I recently attended a fascinating webinar by Cynthia Rudin on simple and complex models for tasks such as medical diagnosis, predicting criminal recidivism, and loan approval, where a model essentially produces a categorical output from structured input data. Prof Rudin argued that in her experience, there were usually a large number of models with similar performance, some of which are complex and some of which were simple; she gave great examples of real-world cases where a complex black-box model could be replaced by a simple model (rules, decision trees, scoring systems, etc) with minimal (if any) loss in accuracy.

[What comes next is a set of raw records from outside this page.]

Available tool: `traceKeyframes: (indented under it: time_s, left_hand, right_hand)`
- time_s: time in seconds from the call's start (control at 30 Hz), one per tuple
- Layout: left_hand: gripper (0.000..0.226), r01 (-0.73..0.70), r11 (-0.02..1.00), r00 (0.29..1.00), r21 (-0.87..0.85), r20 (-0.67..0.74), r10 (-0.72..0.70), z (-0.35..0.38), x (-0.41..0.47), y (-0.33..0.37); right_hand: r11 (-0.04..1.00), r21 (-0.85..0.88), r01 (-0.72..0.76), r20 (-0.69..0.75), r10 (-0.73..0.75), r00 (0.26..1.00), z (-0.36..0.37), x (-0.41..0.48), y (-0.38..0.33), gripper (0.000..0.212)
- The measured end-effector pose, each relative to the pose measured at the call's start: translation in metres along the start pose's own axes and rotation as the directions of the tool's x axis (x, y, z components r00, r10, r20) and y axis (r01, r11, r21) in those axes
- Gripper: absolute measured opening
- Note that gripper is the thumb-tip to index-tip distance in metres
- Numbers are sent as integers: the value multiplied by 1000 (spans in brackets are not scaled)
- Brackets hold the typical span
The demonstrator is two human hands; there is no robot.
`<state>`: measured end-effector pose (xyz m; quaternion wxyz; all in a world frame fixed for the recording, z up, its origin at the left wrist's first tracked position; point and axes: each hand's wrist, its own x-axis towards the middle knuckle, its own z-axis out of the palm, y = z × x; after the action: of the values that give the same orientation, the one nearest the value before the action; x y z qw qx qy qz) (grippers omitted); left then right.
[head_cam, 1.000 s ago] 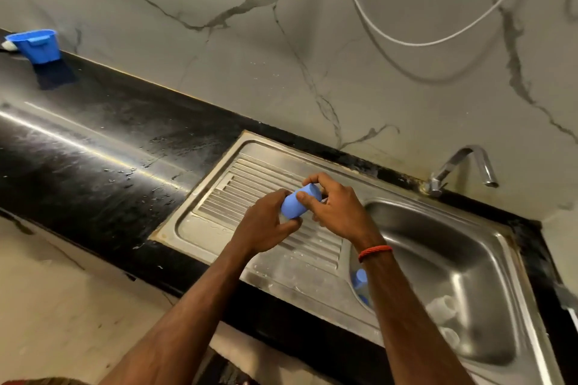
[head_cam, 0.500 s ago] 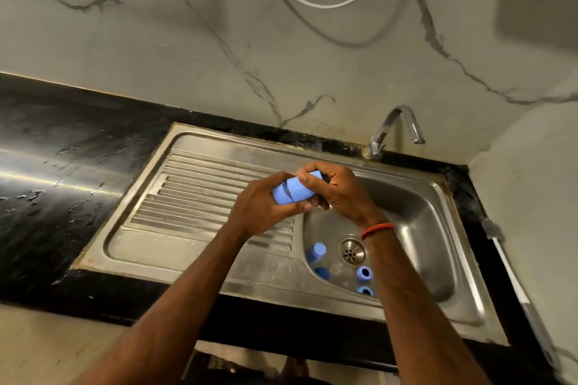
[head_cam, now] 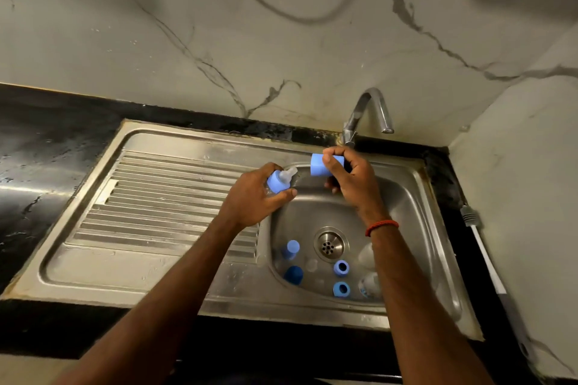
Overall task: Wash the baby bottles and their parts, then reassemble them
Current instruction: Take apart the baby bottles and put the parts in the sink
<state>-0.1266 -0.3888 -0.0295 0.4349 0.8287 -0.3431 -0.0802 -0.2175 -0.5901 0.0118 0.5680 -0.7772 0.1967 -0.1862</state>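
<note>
1. The bench (head_cam: 47, 172) is dark stone, and the steel sink (head_cam: 416, 197) set in it has a ribbed drainer on my left and the basin under both hands. The tap (head_cam: 369, 109) at the back is not running.
2. My left hand (head_cam: 253, 200) is clenched around a baby bottle (head_cam: 276, 181) over the basin's left rim. Its blue collar and clear teat point toward the other hand, and the body is mostly hidden in the palm.
3. My right hand (head_cam: 353, 181) grips the blue cap (head_cam: 322, 164) just below the tap, apart from the bottle.
4. Lying in the basin around the drain (head_cam: 328, 244) are loose parts (head_cam: 341, 267): blue rings, blue caps and at least one clear bottle partly behind my right forearm.
5. I judge this step to be stripping the bottle for washing. To do it well I would drop the cap among the other parts, keep the left grip firm on the body, and twist the collar off over the basin so nothing rolls away.
</note>
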Motion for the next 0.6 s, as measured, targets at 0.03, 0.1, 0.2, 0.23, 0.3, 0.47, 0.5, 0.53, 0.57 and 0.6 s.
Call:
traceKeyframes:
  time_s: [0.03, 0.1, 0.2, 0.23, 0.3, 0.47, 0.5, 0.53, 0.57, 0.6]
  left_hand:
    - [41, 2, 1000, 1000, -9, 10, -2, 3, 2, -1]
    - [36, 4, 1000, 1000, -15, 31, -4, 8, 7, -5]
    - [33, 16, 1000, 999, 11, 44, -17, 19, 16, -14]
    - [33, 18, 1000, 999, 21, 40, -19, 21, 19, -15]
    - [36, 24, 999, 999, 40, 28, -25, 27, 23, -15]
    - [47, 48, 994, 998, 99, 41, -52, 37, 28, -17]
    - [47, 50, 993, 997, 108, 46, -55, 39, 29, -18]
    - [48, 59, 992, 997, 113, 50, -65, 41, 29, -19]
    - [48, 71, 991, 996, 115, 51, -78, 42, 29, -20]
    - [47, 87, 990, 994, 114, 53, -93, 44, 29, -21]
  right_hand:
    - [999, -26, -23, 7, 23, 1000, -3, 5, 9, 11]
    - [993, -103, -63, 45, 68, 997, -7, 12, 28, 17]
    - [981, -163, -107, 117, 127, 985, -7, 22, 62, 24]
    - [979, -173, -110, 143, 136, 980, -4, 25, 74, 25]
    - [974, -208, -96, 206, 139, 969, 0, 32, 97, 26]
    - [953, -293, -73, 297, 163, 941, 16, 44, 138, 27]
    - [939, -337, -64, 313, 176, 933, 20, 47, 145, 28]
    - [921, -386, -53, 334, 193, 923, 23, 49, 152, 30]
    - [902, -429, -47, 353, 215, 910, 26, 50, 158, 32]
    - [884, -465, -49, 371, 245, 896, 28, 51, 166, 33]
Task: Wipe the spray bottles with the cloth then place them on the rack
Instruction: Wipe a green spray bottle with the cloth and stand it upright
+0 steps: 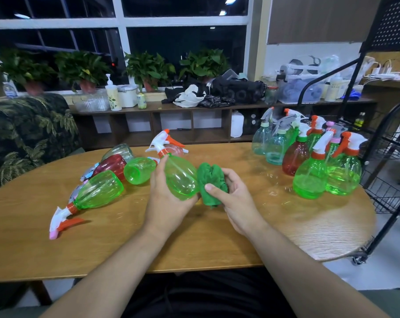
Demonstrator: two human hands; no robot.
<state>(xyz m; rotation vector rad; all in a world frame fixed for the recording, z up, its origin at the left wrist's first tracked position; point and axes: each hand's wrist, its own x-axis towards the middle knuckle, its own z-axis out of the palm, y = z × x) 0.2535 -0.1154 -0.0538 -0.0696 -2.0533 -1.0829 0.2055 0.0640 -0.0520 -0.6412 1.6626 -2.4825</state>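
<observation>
Bottle (181,179) green, held tilted above tabletop (102,244) centre, left grip (165,203) wrapped round its belly; right grip (237,199) bunches green cloth (212,183) against its side. Looks empty, light, thin slick plastic, likely dents if squeezed; belly or neck best hold. Rack (388,154) off right edge

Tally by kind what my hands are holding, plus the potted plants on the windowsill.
Green spray bottle: 1
Green cloth: 1
Potted plants: 4
Total: 6
</observation>
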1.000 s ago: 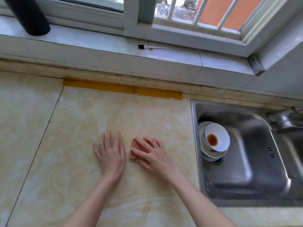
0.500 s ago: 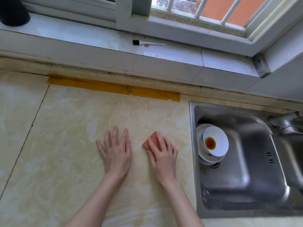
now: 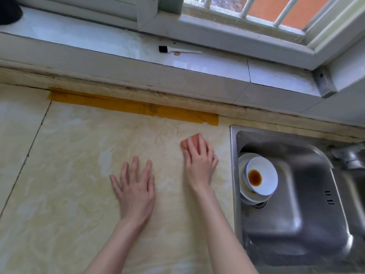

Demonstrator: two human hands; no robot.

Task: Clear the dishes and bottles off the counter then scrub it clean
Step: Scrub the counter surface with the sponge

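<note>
Nearest to me, my left hand (image 3: 136, 190) lies flat on the counter (image 3: 79, 165), fingers spread and straight, with nothing in it. I judge it to be bracing me. Just beyond and to its right, my right hand (image 3: 199, 161) presses down on an orange-pink pad (image 3: 195, 137) with the fingers laid out nearly straight over it. Only the pad's far edge and left corner show past the fingertips, and I cannot tell where the thumb sits.

No dishes or bottles show on the visible stretch of counter, so I take the step in hand to be the scrubbing. The next move calls for steady downward pressure and strokes toward the faint brownish staining just ahead of the pad, stopping short of the sink (image 3: 234, 175) rim (the pad is already near it).

In the sink, a white bowl (image 3: 262, 175) with a brown puddle leans on a plate (image 3: 242, 161). How many pieces are stacked beneath it is hidden. The tap (image 3: 347, 157) is blurred and cut by the frame edge.

Farther back, yellow tape (image 3: 138, 108) runs along the counter's rear seam. On the sill (image 3: 98, 42) lies a small brush (image 3: 177, 50), and a dark object (image 3: 9, 12) is cut off at the top-left corner, so I cannot identify it.
</note>
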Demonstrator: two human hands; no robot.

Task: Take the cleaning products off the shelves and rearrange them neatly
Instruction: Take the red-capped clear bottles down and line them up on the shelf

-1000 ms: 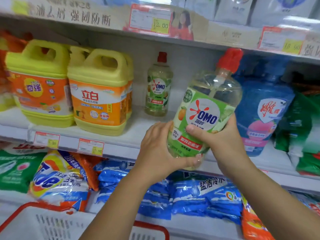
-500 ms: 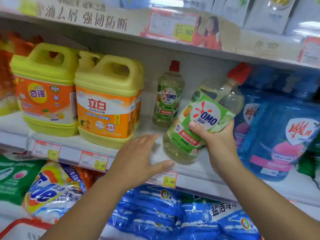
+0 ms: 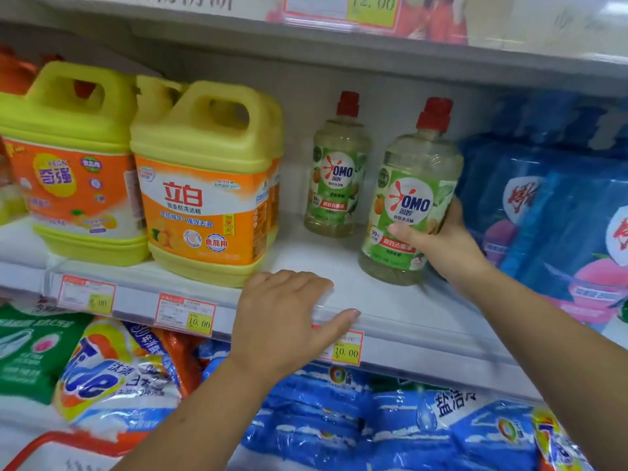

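The thumb [image 3: 406, 232] and fingers of the right hand [image 3: 445, 246] are being curled round the lower body of the clear plastic, red-capped OMO detergent bottle [image 3: 407, 178]. It is being steadied upright on the white shelf [image 3: 390, 311], label outward, near its twin bottle [image 3: 338, 178]. The left hand [image 3: 285, 317] is being rested on the shelf lip, fingers relaxed and holding nothing, seemingly for support.

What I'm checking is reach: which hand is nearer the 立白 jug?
Left. The left hand rests on the shelf edge just by the 立白 jug; the right hand grips an OMO bottle farther right.
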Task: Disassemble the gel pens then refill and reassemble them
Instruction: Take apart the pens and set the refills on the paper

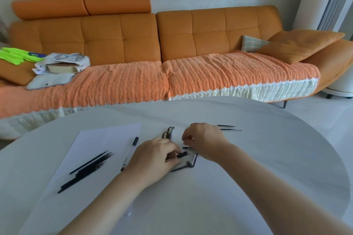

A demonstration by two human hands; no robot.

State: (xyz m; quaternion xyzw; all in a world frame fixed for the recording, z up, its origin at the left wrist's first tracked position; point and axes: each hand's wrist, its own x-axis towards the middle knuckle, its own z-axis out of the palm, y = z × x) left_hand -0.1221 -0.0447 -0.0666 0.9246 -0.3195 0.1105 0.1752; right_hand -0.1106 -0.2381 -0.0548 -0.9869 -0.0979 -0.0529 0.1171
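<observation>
My left hand [155,155] rests on the white table [248,158], its fingers closed on a gel pen [183,155] with a black grip. My right hand [203,137] hovers just beyond, fingers curled over small pen parts; what it pinches is hidden. Clear pen barrels [169,132] lie behind my left hand. More pen pieces [192,163] lie under both hands. A bundle of black refills [89,169] lies on a white paper sheet [99,139] at the left. One capped clear pen [130,150] lies on the paper's right edge. Two refills [228,128] lie to the right.
An orange sofa [172,44] with a knitted cover stands behind the table. Books, a bag and a green cloth [57,65] sit on its left end; cushions [298,46] sit on its right end. The table's curved edge runs past my right forearm.
</observation>
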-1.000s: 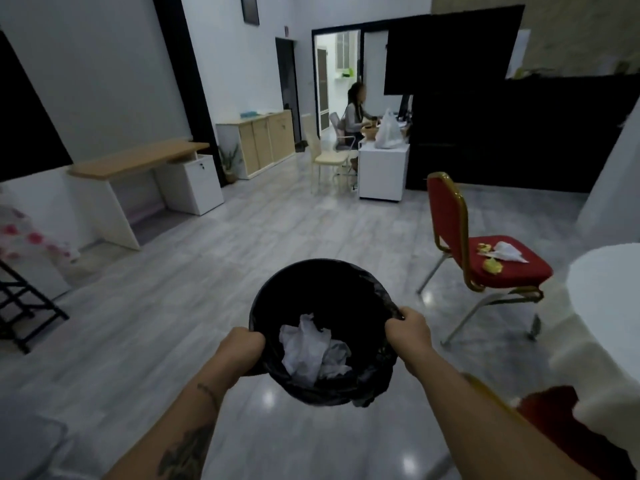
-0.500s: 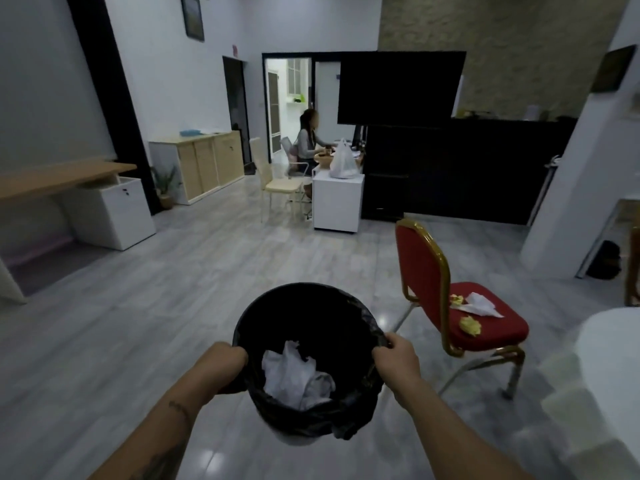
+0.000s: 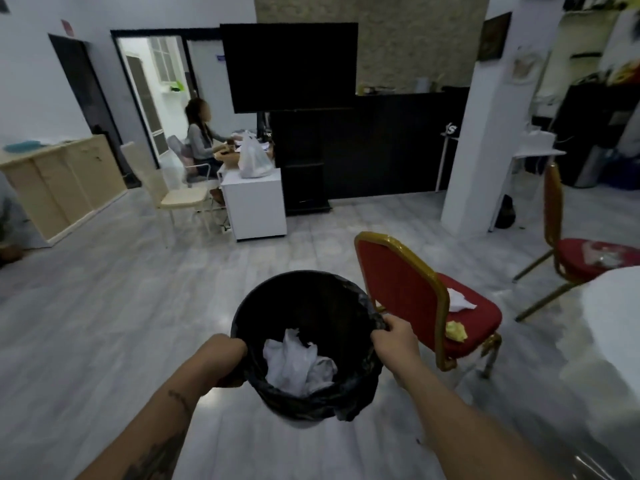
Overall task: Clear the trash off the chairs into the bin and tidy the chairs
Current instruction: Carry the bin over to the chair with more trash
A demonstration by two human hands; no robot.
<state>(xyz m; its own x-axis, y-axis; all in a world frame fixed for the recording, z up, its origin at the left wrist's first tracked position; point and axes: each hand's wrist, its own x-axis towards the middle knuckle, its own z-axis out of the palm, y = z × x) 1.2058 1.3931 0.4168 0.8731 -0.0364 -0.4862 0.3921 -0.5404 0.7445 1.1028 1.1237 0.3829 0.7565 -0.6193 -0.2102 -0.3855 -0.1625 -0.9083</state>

For example, in Learning Certifiably Optimal Rule Lists for Categorical Data, Rudin and her colleagues show (amongst other examples) that the following very simple rule set for predicting criminal recidivism is as good or better than the complex COMPAS model
if (age = 18 − 20) and (sex = male) then predict yes
else if (age = 21 − 23) and (priors = 2 − 3) then predict yes
else if (priors > 3) then predict yes
else predict no
I actually talk about COMPAS in my class on evaluating AI, since its a classic example of bias/fairness problems in AI systems, so it was really interesting to see the above. Indeed, I ran across Prof Rudin’s work while I was updating the relevant lecture in my course; I tweeted a comment and someone on Twitter responded that I should attend the above webinar, which I did. Shows that academic Twitter can be really helpful!
Anyways, simple white-box models of course have great real-world advantages because they easy to explain, audit (including for bias/fairness), and modify. Also, because there are usually many simple models with similar performance, Rudin pointed out that we can combine ML and domain expertise by asking domain experts to choose the simple model which is most plausible to them.
Simple and complex models in NLG and NLP
Prof Rudin was not talking about NLP or NLG, but it made me wonder if there is anything similar in our field. One example that occurred to me is summarisation of news articles. We’ve known since the 1990s that a really good way to construct summaries of news articles is simply to take the first few sentences of the article, this is a strong and simple baseline which is hard to beat. But academic NLG/NLP ignores this. I’ve read lots of summarisation papers that compare new neural models to existing neural baselines; I dont think I have read any papers on summarisation published in the last 5 years which compare a new neural model against the “simple” baseline above (there probably are some, but I doubt there are many).
Which seems a real shame! NLG/NLP academics seem fixated on complex neural models and show little interest in improving simple approaches, even when they work very well. I think people working in commercial labs are more open to this kind of thing, which is one difference between academic and commercial NLP.
Given the power of simple techniques such as decision trees (especially when built with modern algorithms like Rudin’s GOSDT, not 30-year old algorithms like C4.5), its also surprising how rarely they are mentioned in NLG papers. Sameen Maruf had a paper on explaining decision trees (which I co-authored) in INLG 2021, I dont remember seeing other recent NLG papers which talk about decision trees.
In the real world, simple white-box models are preferred over complex black-box models if they have similar performance. So its important that researchers work on improving simple white-box models! Its great to see Rudin’s work in this area, I’d love to see more work with this focus in NLP and NLG.
One thought on “Simple vs Complex Models”
It would seem natural too expect that the added benefit of using simple white-box models in commercial world will be that customers will by default have much more people who are domain experts and not NLG/NLP engineers, so any adjusting and managing of such rule sets will by default be much more user-friendly and easier to digest for those customer who won’t always need to depend on their NLG/NLP providers?